Assigned task:
Print the data below exactly, but only the lines from the one containing "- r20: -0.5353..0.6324" down to the one containing "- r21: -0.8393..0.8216", inclusive.

START Supplied information

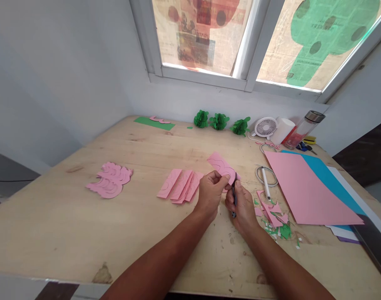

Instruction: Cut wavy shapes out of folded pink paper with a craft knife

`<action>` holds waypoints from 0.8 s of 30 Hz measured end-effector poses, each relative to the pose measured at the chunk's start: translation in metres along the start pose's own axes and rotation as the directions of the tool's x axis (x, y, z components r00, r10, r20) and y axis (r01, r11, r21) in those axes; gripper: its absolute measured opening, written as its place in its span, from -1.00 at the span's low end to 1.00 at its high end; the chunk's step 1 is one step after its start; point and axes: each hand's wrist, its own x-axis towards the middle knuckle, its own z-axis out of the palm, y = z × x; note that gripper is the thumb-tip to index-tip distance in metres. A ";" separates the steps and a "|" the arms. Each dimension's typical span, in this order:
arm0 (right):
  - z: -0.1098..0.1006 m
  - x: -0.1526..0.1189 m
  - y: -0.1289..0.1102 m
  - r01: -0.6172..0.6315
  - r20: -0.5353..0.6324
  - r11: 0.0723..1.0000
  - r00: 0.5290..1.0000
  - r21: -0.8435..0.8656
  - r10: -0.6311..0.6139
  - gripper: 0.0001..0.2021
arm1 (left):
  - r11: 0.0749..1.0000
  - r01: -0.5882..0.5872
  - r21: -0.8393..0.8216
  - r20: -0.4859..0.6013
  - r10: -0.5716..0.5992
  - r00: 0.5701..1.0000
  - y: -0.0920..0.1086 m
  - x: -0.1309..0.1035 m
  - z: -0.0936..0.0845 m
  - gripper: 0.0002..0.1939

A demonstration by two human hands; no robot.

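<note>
My left hand (pixel 211 191) pinches the lower end of a pink paper strip (pixel 221 163) marked with curved drawn lines. Dark-handled scissors (pixel 234 201) are in my right hand (pixel 242 206), their blades at the strip's right edge beside my left fingertips. Just left of my left hand lie several pink strips (pixel 169 183) with drawn curves, partly overlapping. Farther left is a pile of pink scalloped cut-outs (pixel 111 180). Pink and green paper scraps (pixel 273 214) are scattered to the right of my right hand.
Large pink sheets (pixel 312 191) lie over blue and white ones at the right. A white pen (pixel 266 183) rests on a coiled cable. Along the back stand green paper shapes (pixel 219 121), a small fan (pixel 265 127), a white roll (pixel 282 130) and a bottle (pixel 304 130). A green strip (pixel 154 123) lies back left.
</note>
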 end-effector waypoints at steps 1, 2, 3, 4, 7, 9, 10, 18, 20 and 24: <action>0.000 0.000 0.000 -0.002 -0.002 1.000 1.000 0.002 0.002 -0.55 | 1.000 0.000 0.003 0.000 0.000 1.000 0.000 0.000 0.000 -0.79; 0.000 0.000 0.000 -0.004 -0.004 1.000 1.000 0.003 0.004 -0.55 | 1.000 -0.001 0.005 0.001 0.001 1.000 0.000 0.000 0.000 -0.78; 0.000 0.000 0.000 -0.005 -0.007 1.000 1.000 0.003 0.005 -0.55 | 1.000 -0.001 0.007 0.001 0.001 1.000 0.000 0.000 0.000 -0.78; 0.001 -0.001 0.000 -0.006 -0.009 1.000 1.000 0.003 0.006 -0.55 | 1.000 -0.001 0.011 -0.001 0.001 1.000 0.000 0.000 0.000 -0.78; 0.001 -0.001 0.000 -0.007 -0.014 1.000 1.000 0.005 0.007 -0.55 | 1.000 0.010 0.021 -0.006 -0.010 1.000 0.000 0.000 -0.001 -0.77; 0.001 -0.001 0.000 -0.006 -0.011 1.000 1.000 0.013 0.006 -0.55 | 1.000 0.015 0.021 -0.005 -0.015 1.000 0.000 0.001 -0.001 -0.77; 0.001 -0.001 0.000 -0.007 -0.008 1.000 1.000 0.017 0.007 -0.55 | 1.000 0.015 0.017 -0.004 -0.015 1.000 -0.001 0.001 -0.001 -0.77; 0.000 0.001 0.001 -0.002 -0.009 1.000 1.000 0.014 0.003 -0.56 | 1.000 0.019 -0.011 0.001 -0.019 1.000 -0.001 0.001 0.000 -0.81; 0.000 0.000 0.000 -0.003 -0.010 1.000 1.000 0.014 0.003 -0.56 | 1.000 0.018 -0.018 0.003 -0.018 1.000 -0.001 0.001 0.000 -0.82; 0.000 0.001 0.000 -0.010 -0.015 1.000 1.000 0.020 0.010 -0.57 | 0.999 0.024 -0.022 0.003 -0.024 1.000 0.000 0.001 0.000 -0.83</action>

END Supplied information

Task output:
  - r20: -0.5353..0.6324
  - r11: 0.0723..1.0000
  - r00: 0.5290..1.0000
  - r21: -0.8435..0.8656
  - r10: -0.6311..0.6139
  - gripper: 0.0001..0.2021
arm1 (left):
  - r11: 0.0749..1.0000
  - r01: -0.5882..0.5872
  - r21: -0.8393..0.8216

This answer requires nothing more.